What is being asked →
Count every line below that holds the word "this", and give the number with no other words.

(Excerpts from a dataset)
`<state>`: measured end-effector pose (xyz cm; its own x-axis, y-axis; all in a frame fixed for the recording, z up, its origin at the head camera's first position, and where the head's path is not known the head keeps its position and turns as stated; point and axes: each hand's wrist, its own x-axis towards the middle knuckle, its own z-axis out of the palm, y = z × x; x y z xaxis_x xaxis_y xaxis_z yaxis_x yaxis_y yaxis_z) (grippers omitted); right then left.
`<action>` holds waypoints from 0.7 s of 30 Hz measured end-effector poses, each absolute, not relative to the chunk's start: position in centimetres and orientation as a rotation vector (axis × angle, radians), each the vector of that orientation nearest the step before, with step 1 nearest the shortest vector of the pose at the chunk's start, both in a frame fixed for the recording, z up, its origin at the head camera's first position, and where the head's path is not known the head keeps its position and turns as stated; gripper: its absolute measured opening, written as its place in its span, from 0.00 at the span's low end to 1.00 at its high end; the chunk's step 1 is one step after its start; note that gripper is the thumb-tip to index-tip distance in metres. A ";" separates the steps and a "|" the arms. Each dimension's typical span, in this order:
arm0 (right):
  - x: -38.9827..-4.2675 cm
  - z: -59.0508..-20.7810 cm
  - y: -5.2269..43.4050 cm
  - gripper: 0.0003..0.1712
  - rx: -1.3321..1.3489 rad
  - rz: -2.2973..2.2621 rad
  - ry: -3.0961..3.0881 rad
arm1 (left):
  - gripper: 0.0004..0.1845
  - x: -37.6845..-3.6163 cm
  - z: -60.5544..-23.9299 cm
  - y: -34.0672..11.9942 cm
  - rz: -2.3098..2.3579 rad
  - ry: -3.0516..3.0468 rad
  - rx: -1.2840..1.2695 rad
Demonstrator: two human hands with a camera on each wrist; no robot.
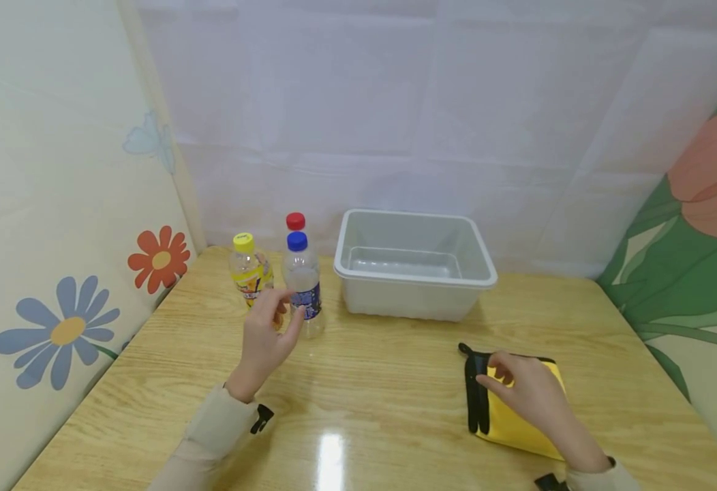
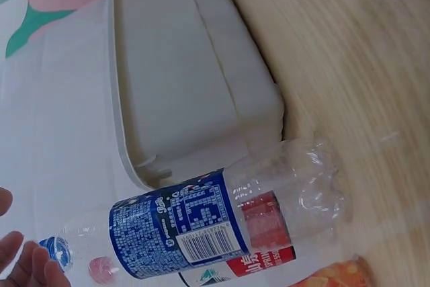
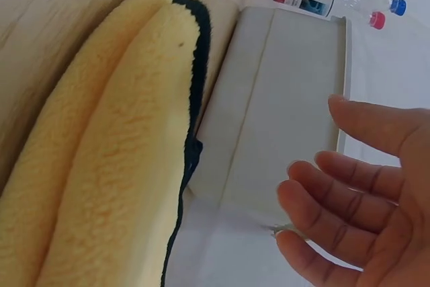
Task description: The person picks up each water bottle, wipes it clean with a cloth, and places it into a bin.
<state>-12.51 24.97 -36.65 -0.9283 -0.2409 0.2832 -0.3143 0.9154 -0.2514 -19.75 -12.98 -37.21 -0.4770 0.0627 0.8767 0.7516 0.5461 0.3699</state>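
My left hand [image 1: 266,337] is beside a clear plastic bottle [image 1: 307,299] with a blue cap and blue label, thumb and fingers apart and loosely bent. In the left wrist view its fingertips [image 2: 27,263] show near the blue cap. Behind that bottle stands a red-capped bottle [image 1: 296,221], mostly hidden. A yellow-capped bottle [image 1: 251,276] with a yellow label is just left of them, partly covered by the hand. On the right, my right hand [image 1: 533,389] hovers over a folded yellow towel [image 1: 512,431] with black edging, its fingers relaxed and holding nothing.
A light grey plastic bin [image 1: 416,298] stands at the back centre, right of the bottles. Everything is on a wood-grain table [image 1: 389,389]. White sheeting [image 1: 407,123] hangs behind, and a flower-printed panel [image 1: 67,225] rises on the left.
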 end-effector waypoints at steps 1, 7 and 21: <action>-12.6 -36.7 25.1 0.12 0.407 0.430 -2.845 | 0.12 -19.9 -37.1 -12.9 -0.990 -1.902 -0.637; -12.9 -37.2 25.9 0.14 0.364 0.426 -2.937 | 0.19 -20.7 -36.4 -12.5 -1.049 -1.887 -0.519; -13.4 -37.9 27.8 0.18 0.402 0.420 -3.020 | 0.38 -21.9 -35.1 -11.5 -1.127 -2.081 -0.358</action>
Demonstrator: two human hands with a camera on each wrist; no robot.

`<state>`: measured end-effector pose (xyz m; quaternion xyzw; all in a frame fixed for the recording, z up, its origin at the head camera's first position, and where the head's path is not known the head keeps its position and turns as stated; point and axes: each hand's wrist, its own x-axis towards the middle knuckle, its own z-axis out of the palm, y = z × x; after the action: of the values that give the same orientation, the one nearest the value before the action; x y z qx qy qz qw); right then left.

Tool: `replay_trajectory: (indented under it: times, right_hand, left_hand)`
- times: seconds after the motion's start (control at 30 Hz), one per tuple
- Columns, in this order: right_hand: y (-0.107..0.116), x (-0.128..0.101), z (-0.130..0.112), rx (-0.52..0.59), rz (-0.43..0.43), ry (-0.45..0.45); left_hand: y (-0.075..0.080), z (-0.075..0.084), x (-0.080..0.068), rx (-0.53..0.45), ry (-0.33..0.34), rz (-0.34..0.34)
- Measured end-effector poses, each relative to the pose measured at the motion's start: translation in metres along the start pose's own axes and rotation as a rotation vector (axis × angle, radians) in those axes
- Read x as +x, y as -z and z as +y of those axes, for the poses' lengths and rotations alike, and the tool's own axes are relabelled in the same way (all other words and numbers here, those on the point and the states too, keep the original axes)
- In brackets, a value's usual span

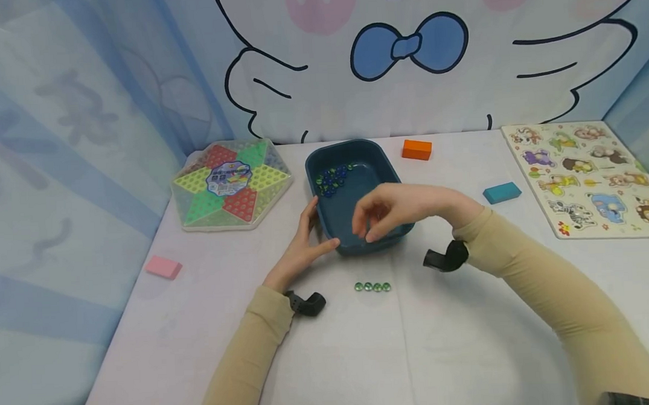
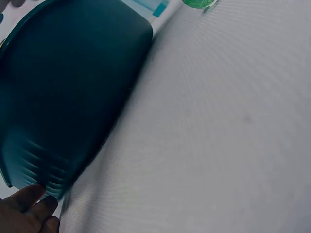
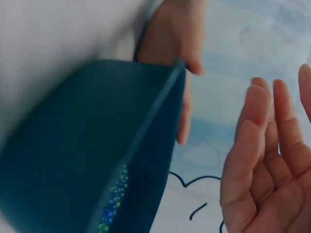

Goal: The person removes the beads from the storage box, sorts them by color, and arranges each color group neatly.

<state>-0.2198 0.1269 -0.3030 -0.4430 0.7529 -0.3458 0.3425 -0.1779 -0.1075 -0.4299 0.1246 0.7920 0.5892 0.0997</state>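
A dark teal tub [image 1: 339, 223] stands on the table, with blue and green glass marbles [image 1: 331, 179] gathered at its far left. My left hand [image 1: 303, 243] steadies it from outside, the fingers along the left wall and the thumb by the near corner. Over the tub's right side hovers my right hand [image 1: 395, 208], wrist bent down. Its fingers [image 3: 238, 170] are loosely bent, and no marble shows in them. Several green marbles [image 1: 368, 287] lie in a short row on the cloth in front of the tub.
A hexagonal star-patterned game box [image 1: 270, 196] lies left of the tub. Around it are a pink block [image 1: 163, 267], an orange block [image 1: 417, 149] and a teal block [image 1: 502, 193]. An animal picture board [image 1: 590, 182] lies at the far right. A printed curtain [image 1: 320, 106] hangs behind.
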Motion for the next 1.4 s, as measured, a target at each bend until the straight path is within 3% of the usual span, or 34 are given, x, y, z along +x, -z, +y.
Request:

Written response →
2